* THE TASK:
Full transcription, minus images: write out the listing below exactly as it appears.

* DATASET EXCERPT:
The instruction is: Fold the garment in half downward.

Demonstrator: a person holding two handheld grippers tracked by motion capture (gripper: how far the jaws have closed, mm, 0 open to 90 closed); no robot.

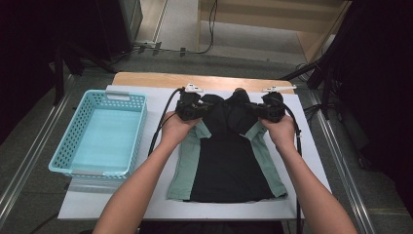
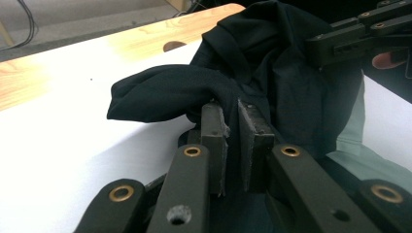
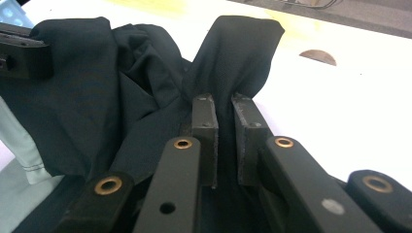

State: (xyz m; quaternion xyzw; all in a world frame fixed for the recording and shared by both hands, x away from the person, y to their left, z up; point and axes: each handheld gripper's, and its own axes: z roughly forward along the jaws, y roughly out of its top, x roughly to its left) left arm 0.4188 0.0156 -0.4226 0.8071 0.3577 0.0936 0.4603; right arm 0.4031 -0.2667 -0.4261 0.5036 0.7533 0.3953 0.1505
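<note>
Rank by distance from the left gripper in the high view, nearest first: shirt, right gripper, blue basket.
1. shirt: clamped in the left gripper jaws at its far end.
2. right gripper: across the shirt's far end, to the right.
3. blue basket: at the table's left edge, empty. Its near wall may lie about as close as the right gripper; hard to call.

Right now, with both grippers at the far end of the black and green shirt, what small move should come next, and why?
Probably lift both ends together and draw them toward the near hem to fold. The left gripper and right gripper are each shut on bunched black cloth at the far end of the black and green shirt, which lies flat on the white board.
</note>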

* ANSWER TO THIS TASK:
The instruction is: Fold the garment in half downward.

Demonstrator: a person holding two handheld grippers tracked by motion capture (gripper: how far the jaws have closed, mm, 0 open to 90 closed); no robot.


State: (xyz m; quaternion xyzw; all in a world frame fixed for the recording and shared by both hands, x away from the person, y to their left, z up; point and axes: each handheld gripper's, and its own axes: z roughly forward along the jaws, y roughly out of its top, x roughly to its left) left arm 0.4188 0.0156 -0.4226 0.8071 0.3577 0.0936 0.4603; right arm 0.4031 -0.2667 -0.4261 0.5036 0.7533 0.3953 0.1505
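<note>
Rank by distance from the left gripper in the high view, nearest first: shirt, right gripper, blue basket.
1. shirt: clamped in the left gripper jaws at its far end.
2. right gripper: across the shirt's far end, to the right.
3. blue basket: at the table's left edge, empty. Its near wall may lie about as close as the right gripper; hard to call.

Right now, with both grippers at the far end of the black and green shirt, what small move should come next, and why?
Probably lift both ends together and draw them toward the near hem to fold. The left gripper and right gripper are each shut on bunched black cloth at the far end of the black and green shirt, which lies flat on the white board.
</note>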

No more work is needed on this exercise.